# Any BSNL EVDO user?



## sahil1033 (Jun 18, 2013)

I want to know more about BSNL EVDO because I think it's risky to buy this. Give your reviews please.


----------



## thatsashok (Jun 18, 2013)

Read BSNL EVDO - Discussion Thread | TechEnclave - Indian Technology Forum

it has everything you need to know


----------



## sahil1033 (Jun 18, 2013)

thatsashok said:


> Read BSNL EVDO - Discussion Thread | TechEnclave - Indian Technology Forum
> 
> it has everything you need to know


thank you


----------



## ramakanta (Jun 19, 2013)

Now My BSNL EVDO  card in dustbin


----------



## sahil1033 (Jun 19, 2013)

ramakanta said:


> Now My BSNL EVDO  card in dustbin


why? is it that bad?


----------



## ramakanta (Jun 19, 2013)

speed is not good also poor service


----------



## sahil1033 (Jun 19, 2013)

ramakanta said:


> speed is not good also poor service


what speed did you use to get?


----------



## rahulkay (Jun 20, 2013)

Hi,

I am from Kanpur. I have been using 'BSNL EVDO' for last 3yrs. I switched from 'Tata photon' a very unpleasant service.

pros:
1. Its truly unlimited, so you can download as long as you desire. There is no hidden limits or slowing of speed. I download around 15-20GB every month(mostly movies, games also).
2. It gives me genuine 3G(100KBP-180KBP) speed.(Ignoring those down times)
3. Its lowest in price, so its easier to keep.
4. Most Ironic advantage you have is that due to slow & lethargic bureaucracy you can pay  even 1month later than due date and still not lose service.

cons:
1. Beware, its a 'Government run service' so it may be difficult at times to interact with extreme laziness.

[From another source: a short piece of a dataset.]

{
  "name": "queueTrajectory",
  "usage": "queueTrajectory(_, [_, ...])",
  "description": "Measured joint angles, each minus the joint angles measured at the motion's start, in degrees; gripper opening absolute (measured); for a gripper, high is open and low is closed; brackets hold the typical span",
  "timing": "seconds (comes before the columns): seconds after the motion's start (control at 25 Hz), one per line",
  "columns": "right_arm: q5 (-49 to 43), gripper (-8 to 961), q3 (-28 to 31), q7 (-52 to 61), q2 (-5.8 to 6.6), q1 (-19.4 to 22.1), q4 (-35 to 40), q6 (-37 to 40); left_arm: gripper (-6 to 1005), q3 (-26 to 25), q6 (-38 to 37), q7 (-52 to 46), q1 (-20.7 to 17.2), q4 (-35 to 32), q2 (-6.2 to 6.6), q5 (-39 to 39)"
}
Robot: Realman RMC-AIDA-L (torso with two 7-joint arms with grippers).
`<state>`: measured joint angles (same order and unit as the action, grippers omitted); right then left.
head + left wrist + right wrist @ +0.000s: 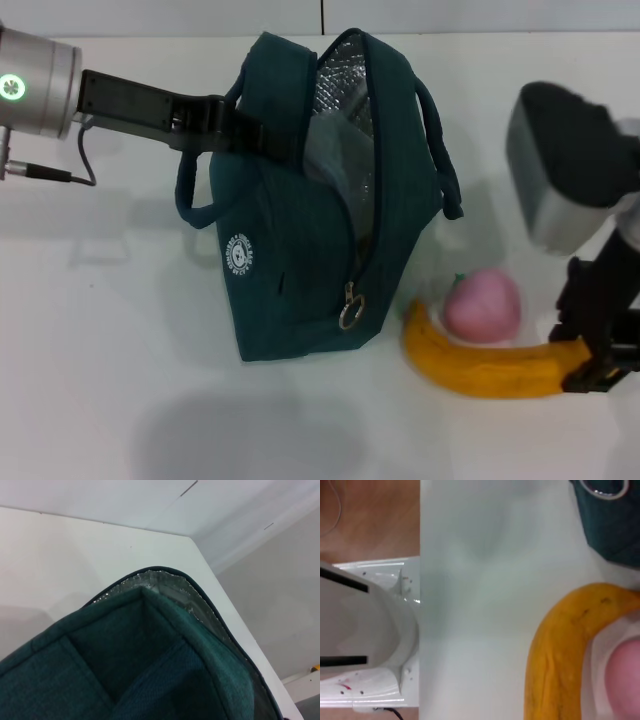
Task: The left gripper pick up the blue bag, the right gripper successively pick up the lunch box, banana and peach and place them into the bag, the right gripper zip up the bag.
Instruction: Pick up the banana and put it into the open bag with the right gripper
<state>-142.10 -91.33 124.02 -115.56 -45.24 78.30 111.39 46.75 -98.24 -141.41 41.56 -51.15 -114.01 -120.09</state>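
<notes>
The blue bag (290,270) stands on the white table with its top unzipped and its silver lining (350,90) showing. My left gripper (252,135) is shut on the bag's upper left side, by a handle. The left wrist view is filled with teal bag (150,655) fabric. A pale clear shape, apparently the lunch box (325,160), lies inside the opening. The banana (480,370) lies on the table right of the bag, with the peach (482,305) just behind it. My right gripper (585,358) is closed around the banana's right end. The right wrist view shows the banana (560,655) and peach (625,680) up close.
The metal zipper ring (351,312) hangs low on the bag's front seam. The white table (120,330) stretches to the left and front of the bag. Its edge, the robot's base (360,630) and brown floor (370,515) appear in the right wrist view.
</notes>
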Motion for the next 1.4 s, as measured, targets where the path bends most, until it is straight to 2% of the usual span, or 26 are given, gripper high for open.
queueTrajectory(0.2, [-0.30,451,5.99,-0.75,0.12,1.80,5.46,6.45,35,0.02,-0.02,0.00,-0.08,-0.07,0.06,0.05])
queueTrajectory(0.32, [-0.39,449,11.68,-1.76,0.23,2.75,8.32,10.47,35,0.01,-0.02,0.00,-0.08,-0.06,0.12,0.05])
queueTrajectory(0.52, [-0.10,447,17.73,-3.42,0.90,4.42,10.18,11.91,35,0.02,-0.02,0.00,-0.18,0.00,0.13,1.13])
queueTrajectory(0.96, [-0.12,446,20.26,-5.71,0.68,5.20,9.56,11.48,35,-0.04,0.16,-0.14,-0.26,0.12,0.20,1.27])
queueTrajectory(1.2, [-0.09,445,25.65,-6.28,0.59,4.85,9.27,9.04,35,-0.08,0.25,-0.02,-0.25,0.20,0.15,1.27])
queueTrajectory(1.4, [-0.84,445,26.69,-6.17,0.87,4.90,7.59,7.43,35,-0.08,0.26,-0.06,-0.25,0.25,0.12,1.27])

But the fact is now 'BSNL' is living off on mostly 'internet service' revenue so they will not ignore your complaint.
2. Same as above, you may experience down times every 1-1.5 month, when you will have slow connection or cannot login at all but those last 5-72 hrs.


----------



## ramakanta (Jun 20, 2013)

sahil1033 said:


> what speed did you use to get?



I have not remember , it was past 2.5 years .


----------



## sahil1033 (Jun 20, 2013)

rahulkay said:


> Hi,
> 
> I am from Kanpur. I have been using 'BSNL EVDO' for last 3yrs. I switched from 'Tata photon' a very unpleasant service.
> 
> ...


can you please tell me the exact data card you were using?



ramakanta said:


> I have not remember , it was past 2.5 years .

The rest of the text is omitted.